Again, the key here is that there are just a ton of these movements. While only a few have millions of followers, there are quite a number that have at least tens of thousands even into the hundreds of thousands. These are the movements that are capturing the hearts of young men today. That’s why it is so critical for the church to get into the game.
Back in 2018 in Masc #25 I first noted that all was not well with Jordan Peterson, saying that his all meat diet may be “an indicator that he’s starting to lose the plot.” I made other subsequent observations that he was heading the wrong way. I don’t think anything I wrote in the Masculinist generated more pushback that my raising those questions about Peterson. Now I see that in late September he checked himself into rehab for a drug problem. I’m sure the man’s under incredible pressure, and I hope he’s able to step back from the public eye a bit and start heading in a better direction.
Slate Star Codex: New Atheism – The Godlessness that Failed
NYT: Can FaZe Clan Build a Billion-Dollar Business? – Question: Had you ever heard of these guys before reading that article? There’s a lot going on in the world that is completely off the radar of people of a certain age – and that age isn’t even very old.
The Times (London): I walked out on my husband and kids for true love — and I’m not going to live with aching regret – A mother writes about the most agonizing decision of her life, and why all the trauma was worth it
NYT: The End of Babies
Matt Yglesias (a left wing writer) notes that political conservatism has been bad for the church
Blue Law rollback probably a bigger deal than people realize, and something social conservatives should talk more about reversing. Among other things, Blue Law rollback leading to measurably lower church attendance provides the connection between @annalouiesuss’s thesis about capitalism & reproduction and @DouthatNYT’s point that a lot of this is driven by falling marriage rates.

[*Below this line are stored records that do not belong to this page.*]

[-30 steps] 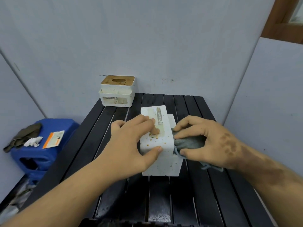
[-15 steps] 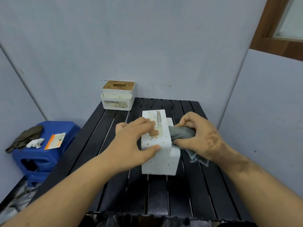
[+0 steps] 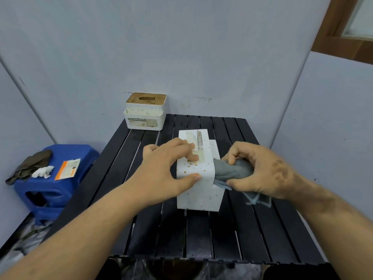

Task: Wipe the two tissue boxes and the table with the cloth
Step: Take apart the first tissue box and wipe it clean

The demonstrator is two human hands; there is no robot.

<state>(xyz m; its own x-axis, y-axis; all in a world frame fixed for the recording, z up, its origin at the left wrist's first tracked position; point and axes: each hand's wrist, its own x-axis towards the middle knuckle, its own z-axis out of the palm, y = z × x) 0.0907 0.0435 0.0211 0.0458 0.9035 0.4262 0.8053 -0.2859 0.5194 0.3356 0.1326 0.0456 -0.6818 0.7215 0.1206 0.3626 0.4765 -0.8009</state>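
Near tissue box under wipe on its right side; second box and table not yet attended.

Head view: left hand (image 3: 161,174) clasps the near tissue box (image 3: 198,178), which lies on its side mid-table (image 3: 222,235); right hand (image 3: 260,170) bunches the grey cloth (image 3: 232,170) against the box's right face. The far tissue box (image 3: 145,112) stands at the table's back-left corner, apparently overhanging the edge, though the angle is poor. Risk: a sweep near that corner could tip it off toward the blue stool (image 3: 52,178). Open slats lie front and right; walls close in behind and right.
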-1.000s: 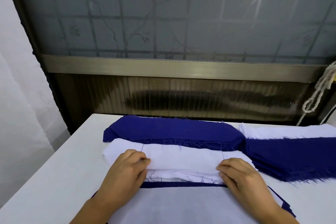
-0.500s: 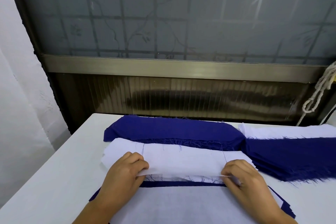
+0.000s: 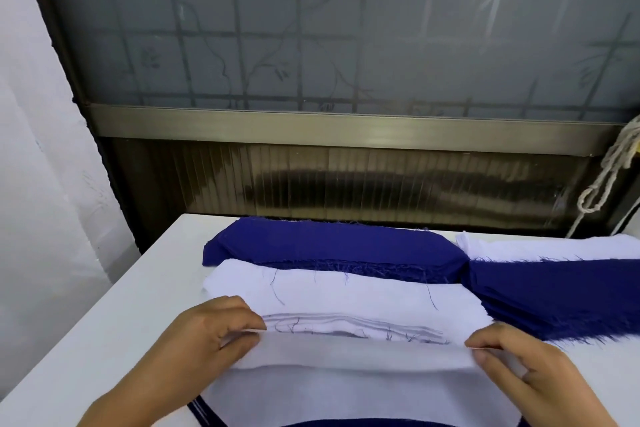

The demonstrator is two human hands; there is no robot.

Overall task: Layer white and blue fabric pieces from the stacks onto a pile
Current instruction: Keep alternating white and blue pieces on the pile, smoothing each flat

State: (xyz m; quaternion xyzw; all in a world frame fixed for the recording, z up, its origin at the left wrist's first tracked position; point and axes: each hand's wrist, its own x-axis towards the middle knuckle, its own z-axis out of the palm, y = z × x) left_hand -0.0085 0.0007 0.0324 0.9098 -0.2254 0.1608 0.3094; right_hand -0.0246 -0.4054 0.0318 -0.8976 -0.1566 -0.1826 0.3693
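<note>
The white stack [image 3: 329, 291] serves as the landmark; it lies on the bench [image 3: 131, 315] near the front centre.

Left of the white stack, the bench surface runs bare to its left edge, beyond which hangs a pale curtain [image 3: 41, 184]. The left hand [image 3: 194, 347] sits at the stack's near left corner, fingers [image 3: 242, 319] curled, pinching the left end of a white piece [image 3: 349, 357]. The piece spans the stack's near edge, lifted off it; a gap with loose blue threads shows beneath. Nearer than the stack lies the pile [image 3: 346, 399], white on top with a blue edge showing at its left. Behind the stack, touching it, lies a blue stack [image 3: 329, 246]. The right hand [image 3: 530, 374] sits at the stack's near right corner, its fingers pinching the piece's right end. Right of the white stack, a second blue stack [image 3: 561, 295] overlaps a second white stack [image 3: 554, 248].

Compared with half a second earlier, the piece's near edge is raised higher and drawn nearer, and both hands have moved toward the pile.

The pile's near part and both forearms are cut off by the lower frame edge. The right-hand stacks run out of view. The right fingertips are partly veiled by the fabric.
</note>
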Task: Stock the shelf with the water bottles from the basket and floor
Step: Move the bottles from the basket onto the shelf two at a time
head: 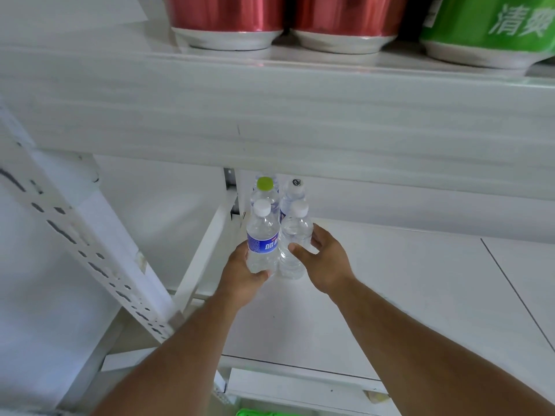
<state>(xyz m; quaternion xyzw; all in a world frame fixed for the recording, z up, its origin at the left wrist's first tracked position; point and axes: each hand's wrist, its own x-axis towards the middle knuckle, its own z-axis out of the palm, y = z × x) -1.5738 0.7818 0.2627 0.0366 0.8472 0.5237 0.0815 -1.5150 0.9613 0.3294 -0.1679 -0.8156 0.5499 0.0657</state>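
lots of bare shelf (390,295) to the right. my left hand (240,274) grips the blue-label bottle (262,238); my right hand (326,259) curls around the clear bottle (295,235), both standing on it.

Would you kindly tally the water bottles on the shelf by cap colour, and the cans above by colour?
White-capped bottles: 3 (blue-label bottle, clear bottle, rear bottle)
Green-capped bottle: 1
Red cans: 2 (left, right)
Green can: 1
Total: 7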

The Republican Party, as an institution, is very effective at resolving all tensions between social conservative imperatives and free market imperatives in favor of capital — to the point where these topics barely exist in the public eye.
Allegra Hobbs: Enneagram: The Self-Help Movement That Is Upending American Christianity – The Enneagram has recently found a passionate following in the Evangelical world, drawing young believers steeped in astrology, self-care, and wellness
I could have suggested that she give up her studies and become a housewife, my wife in fact, and in retrospect, when I think about it (and I think about it almost all the time), I think she would have said yes – particularly after the industrial chicken-rearing facility. But I didn’t, and I probably couldn’t have done; I hadn’t been formatted for such a proposition, it wasn’t part of my software; I was a modern man, and for me, like for all of my contemporaries, a woman’s professional career was something that had to be respected above all else – it was the absolute criterion, it meant overtaking barbarism and leaving the Middle Ages. At the same time, I wasn’t entirely a modern man because I had, even just for a few seconds, been able to imagine the imperative of her leaving it; but once again I didn’t do anything, didn’t say anything, and let events run their course, while I essentially placed no trust in this return to Paris: like all cities, Paris was made to generate loneliness, and we hadn’t had enough time together, in that house, a man and a woman alone and facing one another; for a few months we had been the rest of each other’s world, but would we be able to sustain such a thing? I don’t know; I’m old now and can’t really remember, but I think I was already afraid, and I’d understood, even then, that society was a machine for destroying love.